▶ **Brief**: Please give back the listing below word for word, without the images.

*** Begin section ***

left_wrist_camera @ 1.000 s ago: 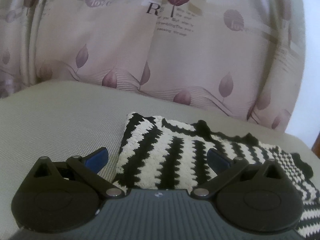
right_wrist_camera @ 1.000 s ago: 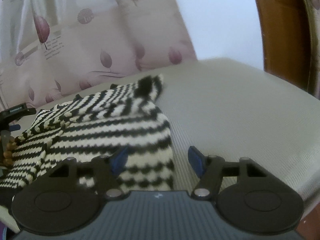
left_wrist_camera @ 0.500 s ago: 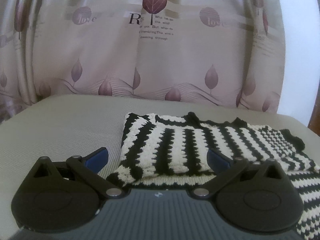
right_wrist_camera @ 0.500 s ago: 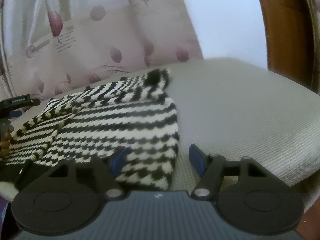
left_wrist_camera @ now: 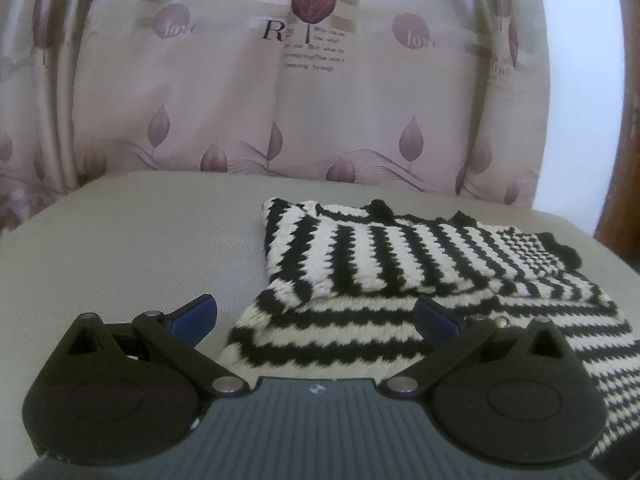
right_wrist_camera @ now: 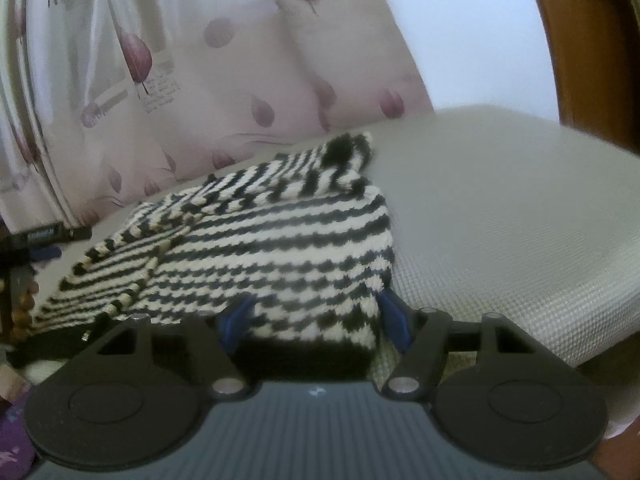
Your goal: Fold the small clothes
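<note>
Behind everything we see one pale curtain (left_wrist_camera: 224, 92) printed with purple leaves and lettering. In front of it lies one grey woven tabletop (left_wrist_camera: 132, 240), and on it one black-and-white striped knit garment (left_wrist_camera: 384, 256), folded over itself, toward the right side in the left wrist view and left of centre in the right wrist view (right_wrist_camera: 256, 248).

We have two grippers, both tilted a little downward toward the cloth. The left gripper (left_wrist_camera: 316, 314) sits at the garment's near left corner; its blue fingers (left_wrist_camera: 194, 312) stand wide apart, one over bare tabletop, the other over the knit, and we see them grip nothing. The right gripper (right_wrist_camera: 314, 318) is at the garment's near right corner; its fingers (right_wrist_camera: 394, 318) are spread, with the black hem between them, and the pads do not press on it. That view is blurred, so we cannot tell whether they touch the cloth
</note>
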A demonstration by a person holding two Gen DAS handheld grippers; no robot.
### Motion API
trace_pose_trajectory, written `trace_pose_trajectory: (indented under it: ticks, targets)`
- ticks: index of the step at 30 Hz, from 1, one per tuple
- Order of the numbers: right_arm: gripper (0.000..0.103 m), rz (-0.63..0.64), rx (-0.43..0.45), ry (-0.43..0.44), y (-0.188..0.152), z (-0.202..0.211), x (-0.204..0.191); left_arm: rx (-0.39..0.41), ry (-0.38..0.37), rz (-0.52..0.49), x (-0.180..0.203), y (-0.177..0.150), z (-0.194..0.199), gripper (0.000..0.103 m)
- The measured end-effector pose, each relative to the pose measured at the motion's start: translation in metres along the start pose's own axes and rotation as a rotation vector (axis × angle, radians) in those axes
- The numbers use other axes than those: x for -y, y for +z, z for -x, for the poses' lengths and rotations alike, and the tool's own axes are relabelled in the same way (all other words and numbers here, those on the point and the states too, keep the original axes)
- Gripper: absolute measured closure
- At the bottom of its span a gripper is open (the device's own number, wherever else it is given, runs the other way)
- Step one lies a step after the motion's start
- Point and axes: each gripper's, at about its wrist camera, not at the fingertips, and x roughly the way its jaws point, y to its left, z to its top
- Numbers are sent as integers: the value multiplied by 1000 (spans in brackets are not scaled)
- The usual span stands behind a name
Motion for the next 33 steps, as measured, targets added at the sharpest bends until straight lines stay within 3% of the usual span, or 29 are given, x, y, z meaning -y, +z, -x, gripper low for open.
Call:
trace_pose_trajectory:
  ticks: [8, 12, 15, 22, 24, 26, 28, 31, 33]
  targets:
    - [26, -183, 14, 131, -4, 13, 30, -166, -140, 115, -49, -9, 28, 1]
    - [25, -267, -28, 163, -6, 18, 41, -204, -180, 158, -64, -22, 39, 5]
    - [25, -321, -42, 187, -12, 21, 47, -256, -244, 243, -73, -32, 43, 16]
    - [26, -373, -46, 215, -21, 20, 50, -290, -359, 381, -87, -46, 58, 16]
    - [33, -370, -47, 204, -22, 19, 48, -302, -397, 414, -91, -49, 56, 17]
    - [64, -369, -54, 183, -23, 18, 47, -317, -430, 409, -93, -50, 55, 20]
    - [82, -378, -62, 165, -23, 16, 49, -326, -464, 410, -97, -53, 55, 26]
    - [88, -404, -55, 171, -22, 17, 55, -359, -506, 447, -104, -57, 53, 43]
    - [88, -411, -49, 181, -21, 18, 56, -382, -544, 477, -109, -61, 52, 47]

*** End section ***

▶ **Response to the exercise**:
left_wrist_camera @ 1.000 s ago: 
right_wrist_camera @ 1.000 s ago: 
left_wrist_camera @ 0.500 s ago: 
right_wrist_camera @ 0.500 s ago: 
left_wrist_camera @ now: 
right_wrist_camera @ now: 
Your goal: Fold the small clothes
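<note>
Behind everything we see one pale curtain (left_wrist_camera: 224, 92) printed with purple leaves and lettering. In front of it lies one grey woven tabletop (left_wrist_camera: 132, 240), and on it one black-and-white striped knit garment (left_wrist_camera: 384, 256), folded over itself, toward the right side in the left wrist view and left of centre in the right wrist view (right_wrist_camera: 256, 248).

We have two grippers, both tilted a little downward toward the cloth. The left gripper (left_wrist_camera: 316, 314) sits at the garment's near left corner; its blue fingers (left_wrist_camera: 194, 312) stand wide apart, one over bare tabletop, the other over the knit, and we see them grip nothing. The right gripper (right_wrist_camera: 314, 318) is at the garment's near right corner; its fingers (right_wrist_camera: 394, 318) are spread, with the black hem between them, and the pads do not press on it. That view is blurred, so we cannot tell whether they touch the cloth
</note>
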A demonstration by a person holding two Gen DAS handheld grippers; no robot.
### Motion API
trace_pose_trajectory, written `trace_pose_trajectory: (indented under it: ticks, targets)`
- ticks: index of the step at 30 Hz, from 1, one per tuple
- Order of the numbers: right_arm: gripper (0.000..0.103 m), rz (-0.63..0.64), rx (-0.43..0.45), ry (-0.43..0.44), y (-0.188..0.152), z (-0.202..0.211), x (-0.204..0.191); left_arm: rx (-0.39..0.41), ry (-0.38..0.37), rz (-0.52..0.49), x (-0.180..0.203), y (-0.177..0.150), z (-0.194..0.199), gripper (0.000..0.103 m)
- The measured end-effector pose, each relative to the pose measured at the motion's start: translation in metres along the start pose's own axes and rotation as a rotation vector (axis × angle, radians) in those axes
- The numbers use other axes than those: x for -y, y for +z, z for -x, for the poses' lengths and rotations alike, and the tool's own axes are relabelled in the same way (all other words and numbers here, those on the point and the states too, keep the original axes)
- Gripper: absolute measured closure
- At the bottom of its span a gripper is open (the device's own number, wherever else it is given, runs the other way)
- Step one lies a step after the motion's start
- Point and axes: each gripper's, at about its wrist camera, not at the fingertips, and x roughly the way its jaws point, y to its left, z to its top
- Numbers are sent as integers: the value multiplied by 1000 (spans in brackets are not scaled)
- The usual span stands behind a name
Motion for the next 33 steps, as measured, targets added at the sharpest bends until straight lines stay within 3% of the usual span, or 29 are given, x, y, z meaning -y, +z, -x, gripper low for open.
Call:
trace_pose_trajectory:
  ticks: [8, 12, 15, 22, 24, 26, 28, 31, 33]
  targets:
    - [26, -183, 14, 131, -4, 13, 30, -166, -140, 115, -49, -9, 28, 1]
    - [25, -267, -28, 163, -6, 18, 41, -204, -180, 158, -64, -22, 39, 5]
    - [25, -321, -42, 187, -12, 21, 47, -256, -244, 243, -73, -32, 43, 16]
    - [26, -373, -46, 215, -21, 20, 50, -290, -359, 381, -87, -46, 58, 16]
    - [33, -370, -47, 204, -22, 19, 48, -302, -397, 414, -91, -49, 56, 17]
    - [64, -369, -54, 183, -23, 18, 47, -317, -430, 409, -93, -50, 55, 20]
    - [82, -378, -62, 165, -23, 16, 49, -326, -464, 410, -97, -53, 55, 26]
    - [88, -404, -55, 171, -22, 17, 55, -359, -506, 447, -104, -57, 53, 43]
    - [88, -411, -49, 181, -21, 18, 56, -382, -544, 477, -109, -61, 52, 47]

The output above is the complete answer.